What version of Go are you using (go version)?

$ go version
go version go1.13 darwin/amd64

Does this issue reproduce with the latest release?

Yes

What operating system and processor architecture are you using (go env)?

go env Output


$ go env

GO111MODULE=""

GOARCH="amd64"

GOBIN=""

GOCACHE="/Users/cuonglm/Library/Caches/go-build"

GOENV="/Users/cuonglm/Library/Application Support/go/env"

GOEXE=""

GOFLAGS=""

GOHOSTARCH="amd64"

GOHOSTOS="darwin"

GONOPROXY=""

GONOSUMDB=""

GOOS="darwin"

GOPATH="/Users/cuonglm/go"

GOPRIVATE=""

GOPROXY="https://proxy.golang.org,direct"

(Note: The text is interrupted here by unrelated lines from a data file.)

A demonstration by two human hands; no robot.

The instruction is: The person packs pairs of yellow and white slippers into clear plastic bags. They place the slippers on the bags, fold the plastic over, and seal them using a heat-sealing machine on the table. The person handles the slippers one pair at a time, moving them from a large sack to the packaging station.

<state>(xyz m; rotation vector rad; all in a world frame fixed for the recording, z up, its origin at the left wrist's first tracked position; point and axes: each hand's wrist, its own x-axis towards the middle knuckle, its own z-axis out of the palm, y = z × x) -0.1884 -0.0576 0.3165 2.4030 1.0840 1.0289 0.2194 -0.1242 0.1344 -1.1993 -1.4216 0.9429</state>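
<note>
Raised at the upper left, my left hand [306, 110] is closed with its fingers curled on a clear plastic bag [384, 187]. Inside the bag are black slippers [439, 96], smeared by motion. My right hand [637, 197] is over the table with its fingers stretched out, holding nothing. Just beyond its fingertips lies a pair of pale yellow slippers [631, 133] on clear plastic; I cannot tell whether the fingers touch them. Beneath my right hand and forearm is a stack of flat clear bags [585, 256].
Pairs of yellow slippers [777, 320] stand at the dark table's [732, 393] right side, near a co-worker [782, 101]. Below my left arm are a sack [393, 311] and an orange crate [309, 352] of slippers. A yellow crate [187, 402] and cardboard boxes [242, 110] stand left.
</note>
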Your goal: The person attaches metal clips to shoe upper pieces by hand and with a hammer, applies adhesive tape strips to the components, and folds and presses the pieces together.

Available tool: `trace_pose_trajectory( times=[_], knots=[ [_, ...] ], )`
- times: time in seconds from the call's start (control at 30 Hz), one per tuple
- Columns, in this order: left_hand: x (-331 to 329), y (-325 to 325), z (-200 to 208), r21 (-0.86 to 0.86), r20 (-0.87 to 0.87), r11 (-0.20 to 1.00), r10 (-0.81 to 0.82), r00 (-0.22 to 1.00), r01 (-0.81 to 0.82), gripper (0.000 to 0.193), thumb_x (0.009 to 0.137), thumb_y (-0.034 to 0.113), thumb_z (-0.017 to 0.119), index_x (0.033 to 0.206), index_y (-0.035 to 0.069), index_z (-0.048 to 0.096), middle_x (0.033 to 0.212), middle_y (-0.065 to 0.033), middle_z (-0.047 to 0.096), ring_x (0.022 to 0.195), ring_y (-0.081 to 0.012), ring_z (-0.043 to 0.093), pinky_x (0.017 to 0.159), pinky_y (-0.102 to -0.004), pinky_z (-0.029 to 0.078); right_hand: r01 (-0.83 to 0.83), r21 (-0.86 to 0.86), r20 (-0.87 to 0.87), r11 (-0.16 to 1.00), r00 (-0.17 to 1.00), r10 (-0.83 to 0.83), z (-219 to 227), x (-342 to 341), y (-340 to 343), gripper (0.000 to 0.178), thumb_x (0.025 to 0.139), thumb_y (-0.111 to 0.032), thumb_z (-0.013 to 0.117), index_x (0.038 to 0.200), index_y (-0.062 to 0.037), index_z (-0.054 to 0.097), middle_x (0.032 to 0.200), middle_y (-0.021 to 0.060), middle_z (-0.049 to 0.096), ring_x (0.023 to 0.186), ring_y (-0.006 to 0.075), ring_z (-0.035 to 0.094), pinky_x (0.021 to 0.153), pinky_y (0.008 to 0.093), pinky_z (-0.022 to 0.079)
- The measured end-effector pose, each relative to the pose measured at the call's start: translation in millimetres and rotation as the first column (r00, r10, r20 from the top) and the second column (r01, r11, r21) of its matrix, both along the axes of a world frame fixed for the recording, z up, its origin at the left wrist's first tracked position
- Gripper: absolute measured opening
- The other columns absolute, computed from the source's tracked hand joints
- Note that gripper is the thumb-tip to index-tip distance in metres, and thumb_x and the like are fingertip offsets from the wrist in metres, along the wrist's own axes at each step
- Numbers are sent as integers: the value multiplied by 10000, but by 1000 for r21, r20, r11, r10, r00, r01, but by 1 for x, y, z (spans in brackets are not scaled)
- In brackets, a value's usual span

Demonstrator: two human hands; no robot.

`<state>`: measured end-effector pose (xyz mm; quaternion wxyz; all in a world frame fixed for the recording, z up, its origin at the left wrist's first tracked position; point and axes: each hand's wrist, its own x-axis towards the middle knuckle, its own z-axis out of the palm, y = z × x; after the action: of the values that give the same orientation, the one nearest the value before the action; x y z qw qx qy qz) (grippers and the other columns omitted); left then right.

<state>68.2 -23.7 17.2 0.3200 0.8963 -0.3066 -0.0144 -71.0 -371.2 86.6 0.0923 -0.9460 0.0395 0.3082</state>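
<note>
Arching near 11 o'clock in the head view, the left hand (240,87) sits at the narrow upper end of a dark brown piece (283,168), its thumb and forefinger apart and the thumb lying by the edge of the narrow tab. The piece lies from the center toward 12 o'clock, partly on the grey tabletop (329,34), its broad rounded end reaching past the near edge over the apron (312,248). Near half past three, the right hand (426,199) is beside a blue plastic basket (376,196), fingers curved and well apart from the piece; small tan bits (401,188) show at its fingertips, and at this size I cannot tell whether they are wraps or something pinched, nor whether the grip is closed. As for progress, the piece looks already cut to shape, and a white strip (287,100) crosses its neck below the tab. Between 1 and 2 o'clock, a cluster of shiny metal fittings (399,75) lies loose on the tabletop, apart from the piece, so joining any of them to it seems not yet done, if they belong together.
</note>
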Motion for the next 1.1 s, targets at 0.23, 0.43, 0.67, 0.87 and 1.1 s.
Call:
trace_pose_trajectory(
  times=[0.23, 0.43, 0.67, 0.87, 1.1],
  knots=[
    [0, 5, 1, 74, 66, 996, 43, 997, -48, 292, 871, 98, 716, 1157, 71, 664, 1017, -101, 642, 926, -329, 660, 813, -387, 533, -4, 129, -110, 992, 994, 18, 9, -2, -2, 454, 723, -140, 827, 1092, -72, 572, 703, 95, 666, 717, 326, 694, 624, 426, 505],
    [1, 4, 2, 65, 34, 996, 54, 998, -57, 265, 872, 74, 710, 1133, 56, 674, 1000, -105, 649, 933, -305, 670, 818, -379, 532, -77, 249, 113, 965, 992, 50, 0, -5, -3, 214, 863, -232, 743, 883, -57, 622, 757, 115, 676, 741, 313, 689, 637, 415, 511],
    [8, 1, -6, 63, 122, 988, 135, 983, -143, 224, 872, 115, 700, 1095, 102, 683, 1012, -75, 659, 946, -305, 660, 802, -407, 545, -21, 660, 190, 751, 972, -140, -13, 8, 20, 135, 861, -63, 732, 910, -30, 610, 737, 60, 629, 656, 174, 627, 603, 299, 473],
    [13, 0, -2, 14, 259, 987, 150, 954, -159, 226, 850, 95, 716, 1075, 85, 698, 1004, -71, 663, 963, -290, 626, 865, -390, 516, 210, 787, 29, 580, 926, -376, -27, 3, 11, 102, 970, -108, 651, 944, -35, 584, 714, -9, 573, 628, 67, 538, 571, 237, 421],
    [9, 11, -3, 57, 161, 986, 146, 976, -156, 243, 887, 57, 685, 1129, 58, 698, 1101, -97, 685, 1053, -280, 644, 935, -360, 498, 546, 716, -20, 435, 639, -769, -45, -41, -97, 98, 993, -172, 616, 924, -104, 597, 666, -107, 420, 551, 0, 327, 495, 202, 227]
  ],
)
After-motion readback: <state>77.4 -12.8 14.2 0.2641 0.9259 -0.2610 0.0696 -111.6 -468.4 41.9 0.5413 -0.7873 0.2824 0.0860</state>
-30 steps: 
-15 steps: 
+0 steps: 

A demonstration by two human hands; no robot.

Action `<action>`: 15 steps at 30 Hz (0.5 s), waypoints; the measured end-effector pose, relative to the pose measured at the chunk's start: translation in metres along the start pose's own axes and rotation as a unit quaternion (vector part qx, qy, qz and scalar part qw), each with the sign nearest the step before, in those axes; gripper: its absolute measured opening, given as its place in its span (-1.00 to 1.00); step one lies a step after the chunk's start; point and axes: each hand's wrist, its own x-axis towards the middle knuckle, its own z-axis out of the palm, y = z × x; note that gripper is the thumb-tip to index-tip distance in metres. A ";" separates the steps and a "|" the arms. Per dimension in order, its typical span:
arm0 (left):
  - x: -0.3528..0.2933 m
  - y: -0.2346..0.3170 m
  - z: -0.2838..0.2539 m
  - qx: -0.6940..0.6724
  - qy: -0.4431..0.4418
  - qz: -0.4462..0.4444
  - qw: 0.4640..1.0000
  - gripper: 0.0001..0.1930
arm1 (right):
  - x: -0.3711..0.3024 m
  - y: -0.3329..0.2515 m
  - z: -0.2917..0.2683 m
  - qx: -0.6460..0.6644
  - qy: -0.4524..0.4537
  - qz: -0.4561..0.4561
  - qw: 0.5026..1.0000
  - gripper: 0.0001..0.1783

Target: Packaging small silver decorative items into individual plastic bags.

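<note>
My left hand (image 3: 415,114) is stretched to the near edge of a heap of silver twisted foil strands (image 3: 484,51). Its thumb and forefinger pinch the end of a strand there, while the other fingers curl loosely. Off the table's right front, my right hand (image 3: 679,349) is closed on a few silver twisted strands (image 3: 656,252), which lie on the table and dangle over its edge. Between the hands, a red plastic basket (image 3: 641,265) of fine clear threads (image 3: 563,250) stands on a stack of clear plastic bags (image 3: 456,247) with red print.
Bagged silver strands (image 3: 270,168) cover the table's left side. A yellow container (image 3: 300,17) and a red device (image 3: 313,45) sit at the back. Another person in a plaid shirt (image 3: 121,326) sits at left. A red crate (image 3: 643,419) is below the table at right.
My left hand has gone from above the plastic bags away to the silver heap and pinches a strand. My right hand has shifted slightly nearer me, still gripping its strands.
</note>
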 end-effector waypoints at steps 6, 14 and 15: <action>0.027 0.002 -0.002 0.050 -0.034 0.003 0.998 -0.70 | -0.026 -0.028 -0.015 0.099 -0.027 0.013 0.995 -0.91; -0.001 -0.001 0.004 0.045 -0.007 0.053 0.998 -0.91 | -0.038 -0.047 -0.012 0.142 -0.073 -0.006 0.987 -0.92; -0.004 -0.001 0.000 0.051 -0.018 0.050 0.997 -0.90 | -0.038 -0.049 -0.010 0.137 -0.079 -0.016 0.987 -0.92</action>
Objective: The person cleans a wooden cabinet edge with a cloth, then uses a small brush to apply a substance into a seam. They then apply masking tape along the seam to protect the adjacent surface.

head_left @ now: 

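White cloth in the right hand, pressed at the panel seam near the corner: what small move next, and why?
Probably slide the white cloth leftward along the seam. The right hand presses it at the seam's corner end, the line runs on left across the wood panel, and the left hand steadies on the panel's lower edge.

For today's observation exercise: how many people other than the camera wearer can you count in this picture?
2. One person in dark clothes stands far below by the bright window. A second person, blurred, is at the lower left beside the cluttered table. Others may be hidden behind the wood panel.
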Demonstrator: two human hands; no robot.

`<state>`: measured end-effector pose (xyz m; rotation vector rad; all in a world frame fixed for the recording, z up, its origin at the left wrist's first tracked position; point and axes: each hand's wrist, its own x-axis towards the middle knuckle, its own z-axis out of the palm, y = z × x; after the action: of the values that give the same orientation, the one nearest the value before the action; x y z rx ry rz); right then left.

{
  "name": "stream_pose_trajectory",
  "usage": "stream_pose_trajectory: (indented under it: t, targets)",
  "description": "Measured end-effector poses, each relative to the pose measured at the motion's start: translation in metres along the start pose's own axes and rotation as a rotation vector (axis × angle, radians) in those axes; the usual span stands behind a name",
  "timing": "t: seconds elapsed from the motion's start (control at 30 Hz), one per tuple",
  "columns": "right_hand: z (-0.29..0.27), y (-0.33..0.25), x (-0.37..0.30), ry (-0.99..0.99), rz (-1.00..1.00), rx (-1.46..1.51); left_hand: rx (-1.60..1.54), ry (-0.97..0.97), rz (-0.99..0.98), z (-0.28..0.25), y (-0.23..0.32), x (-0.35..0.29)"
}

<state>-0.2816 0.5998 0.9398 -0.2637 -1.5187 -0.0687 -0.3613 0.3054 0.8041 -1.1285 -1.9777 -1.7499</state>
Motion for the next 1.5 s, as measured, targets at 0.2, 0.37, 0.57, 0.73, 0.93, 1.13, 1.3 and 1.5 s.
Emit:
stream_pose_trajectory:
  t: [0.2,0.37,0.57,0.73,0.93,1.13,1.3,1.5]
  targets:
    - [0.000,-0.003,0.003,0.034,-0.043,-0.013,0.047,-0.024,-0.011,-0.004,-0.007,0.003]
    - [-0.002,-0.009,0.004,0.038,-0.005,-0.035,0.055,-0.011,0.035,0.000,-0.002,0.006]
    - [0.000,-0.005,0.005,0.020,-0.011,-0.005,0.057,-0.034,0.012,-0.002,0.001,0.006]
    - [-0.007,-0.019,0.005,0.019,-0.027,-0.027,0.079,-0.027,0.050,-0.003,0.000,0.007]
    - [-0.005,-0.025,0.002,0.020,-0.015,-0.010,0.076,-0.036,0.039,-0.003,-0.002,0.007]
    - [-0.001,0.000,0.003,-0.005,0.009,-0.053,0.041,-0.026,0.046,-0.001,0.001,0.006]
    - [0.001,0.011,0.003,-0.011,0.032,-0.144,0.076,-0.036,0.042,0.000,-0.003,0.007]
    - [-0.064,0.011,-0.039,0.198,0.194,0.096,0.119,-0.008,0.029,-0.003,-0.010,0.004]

GOROOT="/Users/cuonglm/sdk/go1.13"

GOSUMDB="sum.golang.org"

GOTMPDIR=""

GOTOOLDIR="/Users/cuonglm/sdk/go1.13/pkg/tool/darwin_amd64"

GCCGO="gccgo"

AR="ar"

CC="clang"

CXX="clang++"

CGO_ENABLED="1"

GOMOD=""

CGO_CFLAGS="-g -O2"

CGO_CPPFLAGS=""

CGO_CXXFLAGS="-g -O2"

CGO_FFLAGS="-g -O2"

CGO_LDFLAGS="-g -O2"

PKG_CONFIG="pkg-config"

GOGCCFLAGS="-fPIC -m64 -pthread -fno-caret-diagnostics -Qunused-arguments -fmessage-length=0 -fdebug-prefix-map=/var/folders/y4/hs76ltbn7sb66lw_6934kq4m0000gn/T/go-build839999394=/tmp/go-build -gno-record-gcc-switches -fno-common"

What did you do?

$ export GO111MODULE=off
$ go1.13 get -d github.com/loadimpact/k6
$ cd $GOPATH/src/github.com/loadimpact/k6/js
$ go1.13 test -count=1 -race -run=TestVUIntegrationClientCerts/Unauthenticated
--- FAIL: TestVUIntegrationClientCerts (5.16s)
    --- FAIL: TestVUIntegrationClientCerts/Unauthenticated (0.56s)
        --- FAIL: TestVUIntegrationClientCerts/Unauthenticated/Source (0.11s)
        Error Trace:    runner_test.go:1168
        Error:          Error message not equal:
                        expected: "GoError: Get https://127.0.0.1:51407: remote error: tls: bad certificate"
                        actual  : "GoError: Get https://127.0.0.1:51407: readLoopPeekFailLocked: remote error: tls: bad certificate"
        Test:           TestVUIntegrationClientCerts/Unauthenticated/Source
        --- FAIL: TestVUIntegrationClientCerts/Unauthenticated/Archive (0.11s)
        Error Trace:    runner_test.go:1168
        Error:          Error message not equal:
                        expected: "GoError: Get https://127.0.0.1:51407: remote error: tls: bad certificate"
                        actual  : "GoError: Get https://127.0.0.1:51407: readLoopPeekFailLocked: remote error: tls: bad certificate"
        Test:           TestVUIntegrationClientCerts/Unauthenticated/Archive
FAIL
exit status 1
FAIL    github.com/loadimpact/k6/js 5.344s

What did you expect to see?

Test passed.

What did you see instead?

Test failed.

Note

  • The test will pass with go1.11 to go1.12.9 or go1.13 without -race.
  • The problem also occurs in linux/amd64.
NeedsInvestigation
Source
picture cuonglm

Most helpful comment

I agree that an error message reported back to the user for a failure like this shouldn't say readLoopPeekFailLocked. @bradfitz this was added in https://golang.org/cl/18282 back in 2016. Can we just remove it?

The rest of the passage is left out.